Client applications connect to a service port. Usually this is prefaced by translating a service name (eg. SMTP) into the port number (but if you knew the port number you could carefully skip that step).

int     tcpopen(host,service)
char    *service, *host;
    struct  servent         *sp;
    if ((sp=getservbyname(service,"tcp")) == NULL) then error...

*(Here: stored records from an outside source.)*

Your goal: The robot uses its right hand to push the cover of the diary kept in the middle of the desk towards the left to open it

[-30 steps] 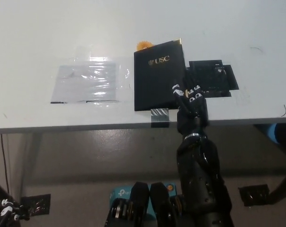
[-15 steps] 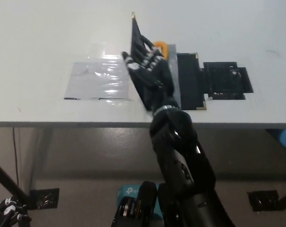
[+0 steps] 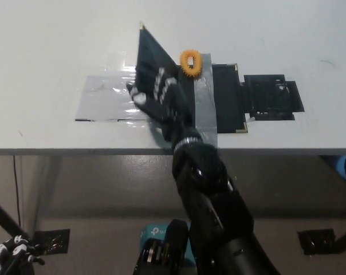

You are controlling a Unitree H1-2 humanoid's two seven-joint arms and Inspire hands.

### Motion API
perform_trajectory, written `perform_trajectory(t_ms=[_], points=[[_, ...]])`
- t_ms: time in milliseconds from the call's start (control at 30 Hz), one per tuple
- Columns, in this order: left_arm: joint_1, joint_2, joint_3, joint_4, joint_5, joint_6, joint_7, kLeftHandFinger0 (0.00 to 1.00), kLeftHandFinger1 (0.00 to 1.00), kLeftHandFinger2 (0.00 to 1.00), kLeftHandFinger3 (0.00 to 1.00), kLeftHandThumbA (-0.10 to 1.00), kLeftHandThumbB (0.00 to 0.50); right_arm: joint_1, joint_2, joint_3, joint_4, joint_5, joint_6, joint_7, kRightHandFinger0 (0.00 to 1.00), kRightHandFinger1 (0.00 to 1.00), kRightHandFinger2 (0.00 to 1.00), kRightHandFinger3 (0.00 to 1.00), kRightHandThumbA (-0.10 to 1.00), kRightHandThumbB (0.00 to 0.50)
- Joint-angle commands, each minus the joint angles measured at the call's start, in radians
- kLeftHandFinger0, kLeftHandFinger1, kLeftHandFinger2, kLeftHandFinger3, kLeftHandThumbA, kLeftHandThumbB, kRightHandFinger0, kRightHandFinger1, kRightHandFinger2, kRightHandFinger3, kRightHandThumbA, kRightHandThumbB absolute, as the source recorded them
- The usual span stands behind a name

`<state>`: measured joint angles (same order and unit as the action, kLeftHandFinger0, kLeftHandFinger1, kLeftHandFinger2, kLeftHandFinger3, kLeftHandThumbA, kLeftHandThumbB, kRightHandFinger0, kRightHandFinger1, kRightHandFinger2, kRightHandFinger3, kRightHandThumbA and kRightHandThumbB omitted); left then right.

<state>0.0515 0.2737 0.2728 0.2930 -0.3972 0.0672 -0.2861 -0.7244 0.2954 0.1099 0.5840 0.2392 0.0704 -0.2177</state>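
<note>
The black diary lies in the middle of the white desk. Its cover stands lifted, leaning to the left. My black right hand is open, its spread fingers flat against the inner side of the cover. The opened inside shows a grey strip and a black panel with gold corners. An orange ring sits at the diary's top edge. My white left hand rests low at the bottom left, below the desk.
A clear plastic sheet lies flat left of the diary, under the leaning cover. A black cut-out patch lies right of the diary. The desk's front edge runs just below the diary.
The closed cover has been lifted from the right and swung leftward by my right hand; it now leans further left than half a second ago. The camera has also shifted.
</note>
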Motion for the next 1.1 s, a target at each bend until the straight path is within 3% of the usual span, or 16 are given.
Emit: perform_trajectory(t_ms=[0, 100, 167, 333, 467, 633, 767, 933, 1067], points=[[-0.013, 0.036, -0.012, -0.032, 0.019, -0.007, -0.017, 0.39, 0.54, 0.29, 0.34, 0.28, 0.500, 0.018, 0.016, 0.000, 0.068, -0.064, -0.092, 0.012, 0.97, 0.87, 0.74, 0.80, 0.65, 0.165], [-0.015, 0.042, -0.023, -0.042, 0.038, -0.004, -0.010, 0.39, 0.53, 0.28, 0.33, 0.30, 0.500, 0.033, 0.001, -0.012, 0.097, -0.080, -0.110, 0.005, 1.00, 0.89, 0.74, 0.80, 0.64, 0.162], [-0.017, 0.045, -0.023, -0.042, 0.039, 0.004, -0.008, 0.38, 0.51, 0.27, 0.33, 0.29, 0.500, 0.040, -0.018, -0.022, 0.114, -0.078, -0.117, 0.023, 1.00, 0.93, 0.76, 0.87, 0.68, 0.146], [-0.020, 0.048, -0.027, -0.051, 0.039, 0.015, -0.014, 0.38, 0.51, 0.26, 0.33, 0.29, 0.500, 0.058, -0.039, -0.046, 0.153, -0.086, -0.132, 0.021, 1.00, 0.94, 0.76, 0.86, 0.65, 0.146], [-0.025, 0.047, -0.036, -0.054, 0.049, 0.021, -0.013, 0.37, 0.51, 0.26, 0.33, 0.28, 0.500, 0.046, -0.050, -0.061, 0.208, -0.093, -0.123, 0.007, 1.00, 0.98, 0.80, 0.95, 0.64, 0.160], [-0.016, 0.052, -0.046, -0.046, 0.062, -0.003, -0.016, 0.38, 0.53, 0.28, 0.34, 0.32, 0.500, -0.033, -0.055, -0.091, 0.282, -0.083, -0.117, 0.005, 1.00, 0.96, 0.76, 0.93, 0.62, 0.170], [-0.020, 0.051, -0.040, -0.046, 0.053, 0.008, -0.012, 0.38, 0.51, 0.27, 0.34, 0.30, 0.500, -0.067, -0.057, -0.085, 0.291, -0.108, -0.121, 0.010, 1.00, 0.98, 0.76, 0.89, 0.63, 0.132], [-0.025, 0.053, -0.035, -0.028, 0.046, -0.011, -0.025, 0.37, 0.51, 0.27, 0.33, 0.31, 0.500, -0.045, -0.060, -0.081, 0.170, -0.116, -0.046, 0.023, 1.00, 0.99, 0.78, 0.90, 0.67, 0.207], [-0.012, 0.053, -0.030, -0.044, 0.051, 0.005, -0.010, 0.37, 0.51, 0.26, 0.33, 0.30, 0.500, -0.022, -0.085, -0.067, -0.004, -0.119, 0.057, 0.053, 1.00, 0.94, 0.80, 0.92, 0.70, 0.187]])
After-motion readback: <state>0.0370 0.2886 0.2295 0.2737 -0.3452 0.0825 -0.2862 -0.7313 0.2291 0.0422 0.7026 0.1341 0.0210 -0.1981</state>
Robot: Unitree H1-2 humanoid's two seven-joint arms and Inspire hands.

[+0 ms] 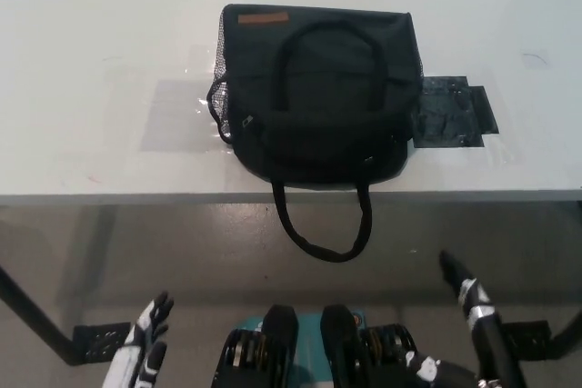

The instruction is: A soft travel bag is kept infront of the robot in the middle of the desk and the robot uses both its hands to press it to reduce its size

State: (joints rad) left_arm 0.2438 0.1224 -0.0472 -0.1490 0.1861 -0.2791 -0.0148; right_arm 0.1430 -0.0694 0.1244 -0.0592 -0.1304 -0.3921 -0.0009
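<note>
Head view: you are looking steeply down at the desk [82, 70].
Bag [318, 97]: lying mid-desk, one strap hanging over the near edge.
Handling: likely soft and light; press down on its flat top.
Label: tan patch [264, 17], no readable writing.
Left hand [148, 333]: hovering low, holding nothing, fingers apart.
Right hand [462, 286]: low; finger state unclear.

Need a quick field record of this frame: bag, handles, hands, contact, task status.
bag: black soft fabric travel bag, lying on the white desk, near its front edge
handles: one strap lies on the bag's top; the other strap hangs over the desk edge
under bag: dark flat patch showing at its right side
left hand: white left hand, low at lower left, below desk level, fingers apart
right hand: black right hand, lower right, below desk level, empty
contact: neither hand touches the bag
pressing: not yet begun
</note>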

Ie. to determine the port number for a particular tcp service. Note that you'd do the same to determine port numbers for UDP services.

Socket Addressing:
A Socket Address is a host.port pair (communication is between host.port pairs -- one on the server, the other on the client). We know how to determine host numbers and service numbers so we're well on our way to filling out a structure were we specify those numbers. The structure is sockaddr_in, which has the address family is AF_INET as in this fragment:

int     tcpopen(host,service)
char    *service, *host;
{   int     unit;
    struct  sockaddr_in     sin;
    struct  servent         *sp;
    struct  hostent         *hp;
    if ((sp=getservbyname(service,"tcp")) == NULL) then error...
    if ((hp=gethostbyname(host)) == NULL) then error...

    bzero((char *)&sin, sizeof(sin));
    bcopy(hp->h_addr,(char *)&sin.sin_addr, hp->h_length);

The code fragment is filling in the IP address type AF_INET, port number and IP address in the Socket Address structure -- the address of the remote host.port where we want to connect to find a service.

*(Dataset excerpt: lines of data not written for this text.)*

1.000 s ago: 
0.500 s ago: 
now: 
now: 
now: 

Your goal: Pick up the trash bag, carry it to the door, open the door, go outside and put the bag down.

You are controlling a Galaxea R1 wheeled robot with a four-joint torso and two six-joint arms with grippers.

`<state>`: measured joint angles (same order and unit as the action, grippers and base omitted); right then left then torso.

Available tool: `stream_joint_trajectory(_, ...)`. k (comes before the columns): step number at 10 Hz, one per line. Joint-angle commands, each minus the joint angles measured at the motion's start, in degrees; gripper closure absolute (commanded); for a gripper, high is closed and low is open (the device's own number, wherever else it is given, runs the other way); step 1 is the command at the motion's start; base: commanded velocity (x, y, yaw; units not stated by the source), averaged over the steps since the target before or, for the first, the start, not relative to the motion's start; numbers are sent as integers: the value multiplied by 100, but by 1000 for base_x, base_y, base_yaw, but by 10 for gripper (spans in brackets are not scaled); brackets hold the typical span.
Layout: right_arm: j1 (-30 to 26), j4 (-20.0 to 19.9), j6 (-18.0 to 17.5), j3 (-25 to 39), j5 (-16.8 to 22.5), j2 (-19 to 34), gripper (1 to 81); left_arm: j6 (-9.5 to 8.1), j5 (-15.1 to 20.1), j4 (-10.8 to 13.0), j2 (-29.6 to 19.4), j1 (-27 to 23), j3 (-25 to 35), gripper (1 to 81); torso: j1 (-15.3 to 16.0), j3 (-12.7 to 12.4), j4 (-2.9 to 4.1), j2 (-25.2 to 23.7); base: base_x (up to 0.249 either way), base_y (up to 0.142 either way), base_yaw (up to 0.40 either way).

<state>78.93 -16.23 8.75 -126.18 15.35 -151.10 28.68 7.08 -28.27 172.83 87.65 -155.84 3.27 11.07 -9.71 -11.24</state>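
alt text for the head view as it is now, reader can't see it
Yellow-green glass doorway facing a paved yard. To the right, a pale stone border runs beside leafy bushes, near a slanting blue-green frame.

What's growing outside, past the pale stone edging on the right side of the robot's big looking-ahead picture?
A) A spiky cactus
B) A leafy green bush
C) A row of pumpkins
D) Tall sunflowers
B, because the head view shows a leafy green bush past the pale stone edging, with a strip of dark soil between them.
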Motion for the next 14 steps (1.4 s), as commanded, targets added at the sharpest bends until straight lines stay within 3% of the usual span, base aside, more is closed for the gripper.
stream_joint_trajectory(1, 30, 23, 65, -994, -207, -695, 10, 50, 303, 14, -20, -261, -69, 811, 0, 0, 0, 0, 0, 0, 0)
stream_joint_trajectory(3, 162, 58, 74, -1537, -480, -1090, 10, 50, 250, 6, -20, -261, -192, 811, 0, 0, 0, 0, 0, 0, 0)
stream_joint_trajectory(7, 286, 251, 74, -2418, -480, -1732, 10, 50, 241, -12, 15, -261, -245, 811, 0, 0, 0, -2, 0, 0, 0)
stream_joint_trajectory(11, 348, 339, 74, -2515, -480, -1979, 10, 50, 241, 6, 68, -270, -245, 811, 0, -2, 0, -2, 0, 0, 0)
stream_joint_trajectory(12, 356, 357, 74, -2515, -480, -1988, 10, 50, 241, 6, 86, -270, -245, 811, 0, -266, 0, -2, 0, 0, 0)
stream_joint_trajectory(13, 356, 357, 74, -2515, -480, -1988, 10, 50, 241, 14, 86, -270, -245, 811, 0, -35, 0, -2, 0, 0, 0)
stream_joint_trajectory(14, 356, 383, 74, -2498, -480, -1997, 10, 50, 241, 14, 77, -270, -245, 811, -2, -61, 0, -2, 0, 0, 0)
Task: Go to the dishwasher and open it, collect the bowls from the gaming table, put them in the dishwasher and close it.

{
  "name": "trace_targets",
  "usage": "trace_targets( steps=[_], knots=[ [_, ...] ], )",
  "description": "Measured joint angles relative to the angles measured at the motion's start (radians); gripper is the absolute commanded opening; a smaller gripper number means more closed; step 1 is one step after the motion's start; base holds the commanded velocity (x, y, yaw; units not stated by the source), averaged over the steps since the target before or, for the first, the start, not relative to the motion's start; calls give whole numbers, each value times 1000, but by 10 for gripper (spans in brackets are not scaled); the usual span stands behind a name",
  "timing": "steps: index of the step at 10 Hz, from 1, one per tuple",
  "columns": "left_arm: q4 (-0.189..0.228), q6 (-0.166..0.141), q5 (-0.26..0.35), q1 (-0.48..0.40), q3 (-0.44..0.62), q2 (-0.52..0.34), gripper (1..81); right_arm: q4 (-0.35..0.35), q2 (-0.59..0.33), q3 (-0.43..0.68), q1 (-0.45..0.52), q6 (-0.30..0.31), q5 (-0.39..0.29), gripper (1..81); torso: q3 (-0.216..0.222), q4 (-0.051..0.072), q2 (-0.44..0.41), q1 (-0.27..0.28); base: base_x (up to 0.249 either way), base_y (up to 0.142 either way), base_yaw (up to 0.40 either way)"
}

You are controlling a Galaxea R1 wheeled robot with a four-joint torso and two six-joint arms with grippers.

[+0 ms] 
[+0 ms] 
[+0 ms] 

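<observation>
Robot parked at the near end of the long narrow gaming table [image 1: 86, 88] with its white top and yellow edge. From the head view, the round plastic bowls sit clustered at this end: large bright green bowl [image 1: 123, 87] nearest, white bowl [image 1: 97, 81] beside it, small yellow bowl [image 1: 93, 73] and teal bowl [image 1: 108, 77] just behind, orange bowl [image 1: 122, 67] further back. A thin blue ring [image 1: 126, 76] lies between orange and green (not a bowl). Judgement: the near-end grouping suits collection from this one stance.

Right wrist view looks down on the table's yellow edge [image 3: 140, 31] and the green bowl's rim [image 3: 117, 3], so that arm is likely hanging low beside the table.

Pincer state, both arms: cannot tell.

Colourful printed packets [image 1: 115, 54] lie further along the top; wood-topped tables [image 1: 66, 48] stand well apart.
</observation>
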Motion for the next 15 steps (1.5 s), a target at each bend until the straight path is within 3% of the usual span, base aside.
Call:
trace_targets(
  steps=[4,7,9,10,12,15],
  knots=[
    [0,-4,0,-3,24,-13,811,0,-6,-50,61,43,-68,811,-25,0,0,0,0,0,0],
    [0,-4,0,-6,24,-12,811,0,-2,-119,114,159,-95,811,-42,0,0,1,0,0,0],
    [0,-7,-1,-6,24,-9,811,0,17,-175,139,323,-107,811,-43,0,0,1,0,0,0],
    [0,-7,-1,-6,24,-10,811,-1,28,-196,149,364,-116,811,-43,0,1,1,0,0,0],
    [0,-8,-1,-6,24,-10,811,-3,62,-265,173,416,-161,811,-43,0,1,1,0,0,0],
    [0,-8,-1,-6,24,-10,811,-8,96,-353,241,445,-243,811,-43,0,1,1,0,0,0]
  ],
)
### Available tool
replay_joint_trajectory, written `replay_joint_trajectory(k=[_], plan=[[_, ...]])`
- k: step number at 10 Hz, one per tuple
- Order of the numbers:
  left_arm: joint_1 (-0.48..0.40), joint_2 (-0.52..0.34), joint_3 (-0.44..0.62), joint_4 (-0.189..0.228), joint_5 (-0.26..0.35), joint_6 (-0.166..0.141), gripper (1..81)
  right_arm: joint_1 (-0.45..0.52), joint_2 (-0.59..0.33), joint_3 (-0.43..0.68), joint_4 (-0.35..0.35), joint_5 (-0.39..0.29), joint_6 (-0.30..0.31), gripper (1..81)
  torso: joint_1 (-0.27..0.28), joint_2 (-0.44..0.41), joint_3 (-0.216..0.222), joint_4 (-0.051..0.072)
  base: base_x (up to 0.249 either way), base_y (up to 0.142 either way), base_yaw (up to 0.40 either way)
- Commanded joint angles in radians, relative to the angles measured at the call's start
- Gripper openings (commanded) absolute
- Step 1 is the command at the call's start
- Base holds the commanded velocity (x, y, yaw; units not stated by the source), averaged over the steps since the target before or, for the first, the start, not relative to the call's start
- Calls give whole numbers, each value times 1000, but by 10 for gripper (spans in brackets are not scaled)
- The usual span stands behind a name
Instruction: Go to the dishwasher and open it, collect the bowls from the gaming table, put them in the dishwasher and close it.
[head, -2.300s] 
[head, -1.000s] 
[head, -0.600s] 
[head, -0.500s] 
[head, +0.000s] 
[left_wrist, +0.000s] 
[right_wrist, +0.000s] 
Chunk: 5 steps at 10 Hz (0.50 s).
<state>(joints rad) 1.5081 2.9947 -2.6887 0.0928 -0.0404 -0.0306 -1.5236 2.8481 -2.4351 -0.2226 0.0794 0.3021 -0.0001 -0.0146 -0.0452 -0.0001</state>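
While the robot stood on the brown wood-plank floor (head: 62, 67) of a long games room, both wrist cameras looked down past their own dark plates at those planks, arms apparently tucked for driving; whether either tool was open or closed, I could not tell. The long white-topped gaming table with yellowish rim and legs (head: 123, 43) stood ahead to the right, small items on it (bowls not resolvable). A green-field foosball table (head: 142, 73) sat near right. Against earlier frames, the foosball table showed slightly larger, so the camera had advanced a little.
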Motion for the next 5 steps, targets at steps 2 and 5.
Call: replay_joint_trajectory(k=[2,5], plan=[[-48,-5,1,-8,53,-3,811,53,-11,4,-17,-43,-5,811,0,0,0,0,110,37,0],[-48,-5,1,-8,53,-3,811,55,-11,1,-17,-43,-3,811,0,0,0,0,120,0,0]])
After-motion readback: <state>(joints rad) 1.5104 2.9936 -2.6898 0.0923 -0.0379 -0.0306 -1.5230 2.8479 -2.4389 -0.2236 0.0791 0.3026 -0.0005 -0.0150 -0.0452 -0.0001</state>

There's a generic Socket Address structure, a sockaddr, used for communication in arbitrary domains. It has an address family field and an address (or data) field:

/* from: /usr/include/sys/socket.h */
struct sockaddr {
    u_short sa_family;   /* address family */
    char    sa_data[14]; /* max 14 byte addr */

The sockaddr_in structure is for Internet Socket Addresses (address family AF_INET). An instance of the generic socket address.

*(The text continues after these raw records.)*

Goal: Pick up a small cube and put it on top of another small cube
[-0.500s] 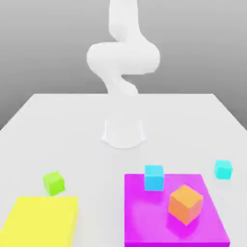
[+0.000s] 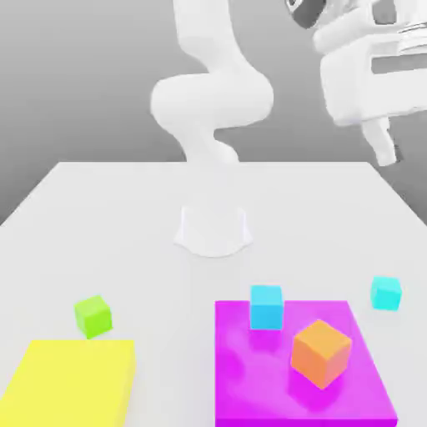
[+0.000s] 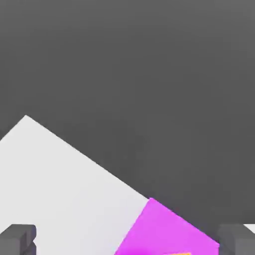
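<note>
Turquoise small cube [image 2: 386, 293] sits on the white table [image 2: 125, 233] just off the magenta mat's [image 2: 258, 384] far corner on the exterior view's right, almost straight below the raised gripper [image 2: 384, 150], whose fingers stand spread and empty.

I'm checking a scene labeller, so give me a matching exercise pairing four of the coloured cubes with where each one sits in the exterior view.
Things:
1. small turquoise-cyan cube
2. small sky-blue cube
3. larger orange cube
4. small green cube

Places:
A. bare white table, just beyond the yellow square mat
B. far edge of the magenta square mat
C. middle of the magenta mat
D. bare table, off the magenta mat's far right corner

Pairs: 1-D, 2-B, 3-C, 4-A
</note>
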`<action>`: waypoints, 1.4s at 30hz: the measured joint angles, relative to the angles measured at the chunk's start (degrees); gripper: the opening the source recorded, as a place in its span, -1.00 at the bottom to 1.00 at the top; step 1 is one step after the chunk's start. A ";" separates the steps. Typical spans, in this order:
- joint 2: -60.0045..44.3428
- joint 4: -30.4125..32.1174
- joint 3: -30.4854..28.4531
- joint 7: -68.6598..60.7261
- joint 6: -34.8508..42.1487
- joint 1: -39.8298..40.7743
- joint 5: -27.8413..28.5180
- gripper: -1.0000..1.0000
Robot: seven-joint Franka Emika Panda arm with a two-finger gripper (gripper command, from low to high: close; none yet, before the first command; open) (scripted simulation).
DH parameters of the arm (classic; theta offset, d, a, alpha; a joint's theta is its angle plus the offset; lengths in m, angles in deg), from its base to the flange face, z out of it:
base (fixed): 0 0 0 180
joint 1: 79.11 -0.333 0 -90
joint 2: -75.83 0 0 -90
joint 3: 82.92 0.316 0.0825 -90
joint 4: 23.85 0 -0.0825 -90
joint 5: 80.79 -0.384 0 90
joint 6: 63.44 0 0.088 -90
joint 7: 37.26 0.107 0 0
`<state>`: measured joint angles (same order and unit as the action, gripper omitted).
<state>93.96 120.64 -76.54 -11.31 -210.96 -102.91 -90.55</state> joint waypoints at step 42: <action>-14.70 12.43 -0.58 -14.54 -5.95 -10.35 8.19 -1.00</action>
<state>79.26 133.07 -77.12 -25.84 -216.91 -113.26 -82.36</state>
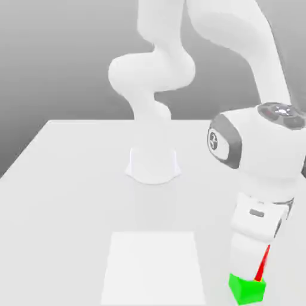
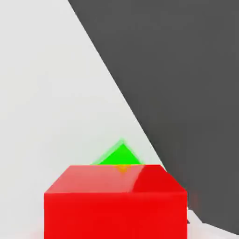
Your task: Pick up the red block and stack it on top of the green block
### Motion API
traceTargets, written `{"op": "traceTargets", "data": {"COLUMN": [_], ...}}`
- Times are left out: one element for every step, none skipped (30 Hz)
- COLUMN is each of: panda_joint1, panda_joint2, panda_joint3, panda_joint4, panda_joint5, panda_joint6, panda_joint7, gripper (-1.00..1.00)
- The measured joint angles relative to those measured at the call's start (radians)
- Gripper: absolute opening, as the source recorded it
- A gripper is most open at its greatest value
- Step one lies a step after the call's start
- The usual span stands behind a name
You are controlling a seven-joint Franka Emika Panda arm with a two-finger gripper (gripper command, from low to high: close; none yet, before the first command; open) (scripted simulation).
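No containers on the table (image 1: 72, 179); it carries a flat white sheet (image 1: 154, 266) near the front edge, w/ the arm's base (image 1: 153, 164) mid-table behind it. Going right in the exterior view: the green block (image 1: 246, 288) sits by the table's front right corner. The red block (image 1: 262, 266) shows as a thin red sliver directly above the green one, touching or just over it, mostly hidden behind the hand. The gripper (image 1: 258, 272) hangs straight over both blocks, pointing down. In the hand view the red block (image 2: 115, 201) is close up, just under the hand, w/ a corner of the green block (image 2: 119, 156) peeking past its top edge. Can't tell how wide the fingers stand or whether they grip the red block.
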Motion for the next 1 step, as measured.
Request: {"op": "traceTargets", "data": {"panda_joint1": [0.0], "panda_joint2": [0.0], "panda_joint3": [0.0], "panda_joint4": [0.0], "panda_joint5": [0.0], "panda_joint6": [0.0], "panda_joint7": [0.0], "gripper": [1.0]}}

/* from: /usr/include/netinet/in.h */
struct sockaddr_in {
    short   sin_family;       /* AF_INET      */
    u_short sin_port;         /* service port */
    struct  in_addr sin_addr; /* host number  */
    char    sin_zero[8];      /* not used     */

The family defines the interpretation of the data. In other domains addressing will be different -- services in the UNIX domain are names (eg. /dev/printer). In the sockaddr_in structure we've got fields to specify a port and a host IP number (and 8 octets that aren't used at all!). That structure specifies one end of an IPC connection. Creating that structure and filling in the right numbers has been pretty easy so far.

File Descriptors and Sockets:

File Descriptors:
File Descriptors are the fundamental I/O object. You read(2) and write(2) to file descriptors.

    int cc, fd, nbytes;
    char *buf;

    cc = read(fd, buf, nbytes);
    cc = write(fd, buf, nbytes)

The read attempts to read nbytes of data from the object referenced by the file descriptor fd into the buffer pointed to by buf. The write does a write to the file descriptor from the buffer. Unix I/O is a byte stream.

File descriptors are numbers used for I/O. Usually the result of open(2) and creat(2) calls.

All Unix applications run with stdin as file descriptor 0, stdout as file descriptor 1, and stderr as file descriptior 3. But stdin is a FILE (see stdio(3S)) not a file descriptor. If you want a stdio FILE on a file descriptor use fdopen(3S).

A Socket is a Unix file descriptor created by the socket(3N) call -- you don't open(2) or creat(2) a socket. By way of comparison pipe(2) creates file descriptors too -- you might be familiar with pipes which predate sockets in the development of the Unix system.

   int s, domain, type, protocol;
   s = socket(domain, type, protocol);
   cc = read(s, buf, nbytes);

The domain parameter specifies a communications domain (or address family). For IP use AF_INET but note that socket.h lists all sorts of address families. This is to inform the system how an address should be understood -- on different networks, like AF_DECnet, addressing may be longer than the four octets of an IP number. We're only concerned with IP and the AF_INET address family.

The type parameter specifies the semantics of communication (sometimes know as a specification of quality of services). For TCP/IP use SOCK_STREAM (for UDP/IP use SOCK_DGRAM). Note that any address family might support those service types. See socket.h for a list of service types that might be supported.

A SOCK_STREAM is a sequenced, reliable, two-way connection based byte stream. If a data cannot be successfully transmitted within a reasonable length of time the connection is considered broken and I/O calls will indicate an error.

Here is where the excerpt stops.